# WORK INSTRUCTIONS:
Find every line below where the word "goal" occurs. Then say how many there are, giving only the number.
START EXERCISE DATA
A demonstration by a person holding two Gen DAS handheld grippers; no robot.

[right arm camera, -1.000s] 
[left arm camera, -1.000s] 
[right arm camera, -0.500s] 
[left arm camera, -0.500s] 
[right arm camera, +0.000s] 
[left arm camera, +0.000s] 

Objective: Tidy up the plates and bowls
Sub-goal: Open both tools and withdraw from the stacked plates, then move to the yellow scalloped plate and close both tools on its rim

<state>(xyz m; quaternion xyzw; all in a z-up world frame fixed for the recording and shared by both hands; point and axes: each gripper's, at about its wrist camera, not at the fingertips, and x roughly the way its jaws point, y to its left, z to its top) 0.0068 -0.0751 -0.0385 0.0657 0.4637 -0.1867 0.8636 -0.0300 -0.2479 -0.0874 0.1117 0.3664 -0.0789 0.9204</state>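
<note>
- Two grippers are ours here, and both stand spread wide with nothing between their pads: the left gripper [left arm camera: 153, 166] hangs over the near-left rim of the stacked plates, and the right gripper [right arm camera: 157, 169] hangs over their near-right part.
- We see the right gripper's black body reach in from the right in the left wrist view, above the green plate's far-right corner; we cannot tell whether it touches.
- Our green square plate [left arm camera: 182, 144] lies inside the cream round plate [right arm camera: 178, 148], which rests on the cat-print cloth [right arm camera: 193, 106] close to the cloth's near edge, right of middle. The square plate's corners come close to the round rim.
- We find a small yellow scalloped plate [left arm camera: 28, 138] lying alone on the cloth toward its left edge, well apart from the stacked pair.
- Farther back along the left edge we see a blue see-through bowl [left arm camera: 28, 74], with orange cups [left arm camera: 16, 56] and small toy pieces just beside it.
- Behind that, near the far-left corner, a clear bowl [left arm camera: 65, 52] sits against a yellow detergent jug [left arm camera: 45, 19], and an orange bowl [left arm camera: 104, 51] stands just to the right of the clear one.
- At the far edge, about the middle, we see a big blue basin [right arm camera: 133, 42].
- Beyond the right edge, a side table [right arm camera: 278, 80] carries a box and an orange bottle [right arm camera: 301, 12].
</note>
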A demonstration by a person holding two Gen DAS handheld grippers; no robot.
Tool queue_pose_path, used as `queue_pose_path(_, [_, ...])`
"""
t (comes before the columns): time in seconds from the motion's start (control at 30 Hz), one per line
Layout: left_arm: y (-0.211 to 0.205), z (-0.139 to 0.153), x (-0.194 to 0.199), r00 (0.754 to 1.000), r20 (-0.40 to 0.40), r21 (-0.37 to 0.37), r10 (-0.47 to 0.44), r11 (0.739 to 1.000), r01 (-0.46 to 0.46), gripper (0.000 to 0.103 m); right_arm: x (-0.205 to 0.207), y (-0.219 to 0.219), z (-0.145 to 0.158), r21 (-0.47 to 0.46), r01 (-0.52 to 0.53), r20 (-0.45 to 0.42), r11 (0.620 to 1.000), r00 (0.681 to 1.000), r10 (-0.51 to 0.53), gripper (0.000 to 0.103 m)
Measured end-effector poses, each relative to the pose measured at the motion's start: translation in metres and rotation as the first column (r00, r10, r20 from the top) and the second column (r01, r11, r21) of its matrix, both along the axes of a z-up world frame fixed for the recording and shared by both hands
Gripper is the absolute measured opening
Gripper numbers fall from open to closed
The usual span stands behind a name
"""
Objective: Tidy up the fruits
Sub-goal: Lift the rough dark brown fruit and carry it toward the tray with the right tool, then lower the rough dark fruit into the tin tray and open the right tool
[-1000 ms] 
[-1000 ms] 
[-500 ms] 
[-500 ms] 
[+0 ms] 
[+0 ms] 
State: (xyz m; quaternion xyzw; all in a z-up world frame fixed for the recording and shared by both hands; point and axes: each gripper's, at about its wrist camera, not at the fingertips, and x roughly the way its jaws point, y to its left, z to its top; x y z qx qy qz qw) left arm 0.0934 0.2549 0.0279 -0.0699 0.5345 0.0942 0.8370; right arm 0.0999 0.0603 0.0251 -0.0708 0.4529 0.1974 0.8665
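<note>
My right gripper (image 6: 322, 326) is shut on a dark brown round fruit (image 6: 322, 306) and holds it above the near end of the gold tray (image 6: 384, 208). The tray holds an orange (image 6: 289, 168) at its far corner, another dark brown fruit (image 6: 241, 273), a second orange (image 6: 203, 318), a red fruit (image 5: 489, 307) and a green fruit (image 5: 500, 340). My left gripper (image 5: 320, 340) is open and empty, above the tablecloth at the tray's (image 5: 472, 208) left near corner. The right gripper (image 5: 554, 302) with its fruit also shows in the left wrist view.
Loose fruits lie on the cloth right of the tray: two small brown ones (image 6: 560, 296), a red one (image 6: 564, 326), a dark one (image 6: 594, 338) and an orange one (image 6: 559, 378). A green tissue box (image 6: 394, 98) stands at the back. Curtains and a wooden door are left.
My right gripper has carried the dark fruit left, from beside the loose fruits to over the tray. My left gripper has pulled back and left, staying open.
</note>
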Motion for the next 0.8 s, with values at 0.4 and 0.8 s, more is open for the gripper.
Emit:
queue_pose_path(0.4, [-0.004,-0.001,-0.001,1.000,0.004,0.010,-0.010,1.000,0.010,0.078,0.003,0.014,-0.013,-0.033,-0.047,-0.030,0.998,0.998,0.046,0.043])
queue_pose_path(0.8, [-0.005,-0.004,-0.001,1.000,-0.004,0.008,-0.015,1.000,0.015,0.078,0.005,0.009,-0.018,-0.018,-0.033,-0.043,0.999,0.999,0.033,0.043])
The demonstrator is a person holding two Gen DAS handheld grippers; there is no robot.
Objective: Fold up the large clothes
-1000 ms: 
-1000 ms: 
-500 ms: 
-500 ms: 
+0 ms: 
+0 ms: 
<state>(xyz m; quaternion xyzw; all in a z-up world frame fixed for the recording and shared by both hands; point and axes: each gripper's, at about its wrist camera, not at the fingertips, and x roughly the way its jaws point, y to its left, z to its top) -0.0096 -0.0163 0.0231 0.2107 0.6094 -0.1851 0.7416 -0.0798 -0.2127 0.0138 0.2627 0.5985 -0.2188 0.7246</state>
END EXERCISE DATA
# COMPLETED TASK:
2